Wednesday night's Republican presidential debate was the fourth of the year. But it was the first to feature moderators from outside of mainstream media—a move that brought fresh questions on important issues for GOP voters, campaign operatives told the Washington Free Beacon.
Free Beacon editor in chief Eliana Johnson moderated the debate alongside SiriusXM's Megyn Kelly and NewsNation's Elizabeth Vargas. The inclusion of conservative media figures over their mainstream alternatives—NBC, for example, hosted the third debate last month—brought a "credibility factor to ask those tough questions," Alabama GOP chairman John Wahl told the Free Beacon.
"I think if we're going to get competition to the mainstream media, which Republicans very much support, it's going to take throwing … some of the opportunities to [conservative] networks," Wahl said. "So in that regard I think it was very smart by the [Republican National Committee]. I support it." Asked if he expected to see the committee take a similar approach in future debates, Wahl said, "I think the answer is yes."
Ron DeSantis campaign official Andrew Romeo, meanwhile, said the RNC's decision to partner with outlets outside the mainstream led to questions on transgenderism and other issues that left-wing networks treat with contempt.
"Having a conservative debate like that to bring that issue out was important," Romeo told the Free Beacon.
The RNC in the buildup to the primary said it would move away from the "same old" outlet partners in favor of conservative alternatives, an attempt to build "conservative media up." Instead, the committee partnered with Univision for the second debate and NBC for the third, prompting right-wing criticism.
That changed last month, when the RNC announced its partners for the fourth debate.
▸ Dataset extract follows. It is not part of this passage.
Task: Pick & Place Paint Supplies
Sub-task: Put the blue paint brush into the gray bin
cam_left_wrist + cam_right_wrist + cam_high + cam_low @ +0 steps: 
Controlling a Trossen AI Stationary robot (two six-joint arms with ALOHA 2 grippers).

The Free Beacon's debate partnership with Kelly and NewsNation, Johnson said in a Nov. 9 statement, aimed to "offer the candidates a debate platform outside of the mainstream media echo chamber and to give Republican primary voters a debate where conservative ideas and values will be the terrain and not the target."
For Mark Harris, who leads a super PAC supporting former U.N. ambassador Nikki Haley, that effort was a successful one.
"I thought all the moderators did a great job … bringing to the fore, you know, the major issues from a Republican primary voter perspective," Harris said. "Clearly a lot of Republicans and Republican primary voters read the Free Beacon. … So I think it's a great opportunity to reach more voters."
Chris Christie campaign adviser Doug Mayer echoed Harris's rhetoric, calling the Free Beacon's participation in the debate "healthy."
"I think it's great," Mayer said. "I think mainstream media—it's an old term. … I think conservative outlets like NewsNation and the Free Beacon are playing a bigger role. And I think that's healthy."
Alec Schemmel and Meghan Blonder contributed to this report.